▶ _What you are asked to do_:
Set down exactly the lines below, starting at the one that contains "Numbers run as" and ending at the one that contains "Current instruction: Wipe", with both of those lines included and nothing else.

▶ _Dataset extract_:
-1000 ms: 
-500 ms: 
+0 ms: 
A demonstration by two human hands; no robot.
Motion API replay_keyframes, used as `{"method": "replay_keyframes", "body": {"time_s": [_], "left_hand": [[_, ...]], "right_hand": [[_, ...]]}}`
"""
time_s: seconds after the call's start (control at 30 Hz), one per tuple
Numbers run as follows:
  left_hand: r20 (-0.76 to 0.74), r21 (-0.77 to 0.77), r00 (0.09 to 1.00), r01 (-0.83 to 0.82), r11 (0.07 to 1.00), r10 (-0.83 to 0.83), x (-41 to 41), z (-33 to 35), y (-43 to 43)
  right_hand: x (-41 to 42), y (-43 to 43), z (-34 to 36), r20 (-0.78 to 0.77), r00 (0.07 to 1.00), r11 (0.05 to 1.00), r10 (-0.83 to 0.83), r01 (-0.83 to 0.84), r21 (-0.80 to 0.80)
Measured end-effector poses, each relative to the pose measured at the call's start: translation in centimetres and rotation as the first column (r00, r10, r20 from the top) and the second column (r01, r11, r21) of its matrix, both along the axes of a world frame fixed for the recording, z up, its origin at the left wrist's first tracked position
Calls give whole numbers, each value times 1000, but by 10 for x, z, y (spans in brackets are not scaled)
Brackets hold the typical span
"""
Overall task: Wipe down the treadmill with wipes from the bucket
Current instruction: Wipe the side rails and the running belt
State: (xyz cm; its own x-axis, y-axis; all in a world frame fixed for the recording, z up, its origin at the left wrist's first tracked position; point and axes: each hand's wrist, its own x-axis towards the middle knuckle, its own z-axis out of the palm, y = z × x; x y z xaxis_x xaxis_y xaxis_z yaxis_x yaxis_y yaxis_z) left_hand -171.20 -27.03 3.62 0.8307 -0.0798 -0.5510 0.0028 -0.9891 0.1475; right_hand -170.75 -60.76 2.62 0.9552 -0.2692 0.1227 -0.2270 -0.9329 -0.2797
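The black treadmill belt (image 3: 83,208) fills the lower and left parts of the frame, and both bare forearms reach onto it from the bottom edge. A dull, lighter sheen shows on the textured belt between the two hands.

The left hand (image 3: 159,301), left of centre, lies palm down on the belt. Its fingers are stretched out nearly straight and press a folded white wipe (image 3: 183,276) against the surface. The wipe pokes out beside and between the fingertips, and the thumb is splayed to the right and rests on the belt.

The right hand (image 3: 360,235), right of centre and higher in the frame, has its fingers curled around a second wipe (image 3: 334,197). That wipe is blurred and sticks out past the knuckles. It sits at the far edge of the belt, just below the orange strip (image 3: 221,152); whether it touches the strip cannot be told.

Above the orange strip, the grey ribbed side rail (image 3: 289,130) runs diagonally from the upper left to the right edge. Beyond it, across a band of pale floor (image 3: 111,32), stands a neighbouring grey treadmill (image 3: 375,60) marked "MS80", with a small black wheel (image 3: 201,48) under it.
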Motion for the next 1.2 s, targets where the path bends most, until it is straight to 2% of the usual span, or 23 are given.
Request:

▶ _Response to the task_:
Numbers run as follows:
  left_hand: r20 (-0.76 to 0.74), r21 (-0.77 to 0.77), r00 (0.09 to 1.00), r01 (-0.83 to 0.82), r11 (0.07 to 1.00), r10 (-0.83 to 0.83), x (-41 to 41), z (-33 to 35), y (-43 to 43)
  right_hand: x (-41 to 42), y (-43 to 43), z (-34 to 36), r20 (-0.78 to 0.77), r00 (0.07 to 1.00), r11 (0.05 to 1.00), r10 (-0.83 to 0.83), r01 (-0.83 to 0.84), r21 (-0.80 to 0.80)
Measured end-effector poses, each relative to the pose measured at the call's start: translation in centimetres and rotation as the first column (r00, r10, r20 from the top) and the second column (r01, r11, r21) of its matrix, both along the axes of a world frame fixed for the recording, z up, its origin at the left wrist's first tracked position
Calls give whole numbers, each value times 1000, but by 10 for x, z, y (spans in brackets are not scaled)
Brackets hold the typical span
"""
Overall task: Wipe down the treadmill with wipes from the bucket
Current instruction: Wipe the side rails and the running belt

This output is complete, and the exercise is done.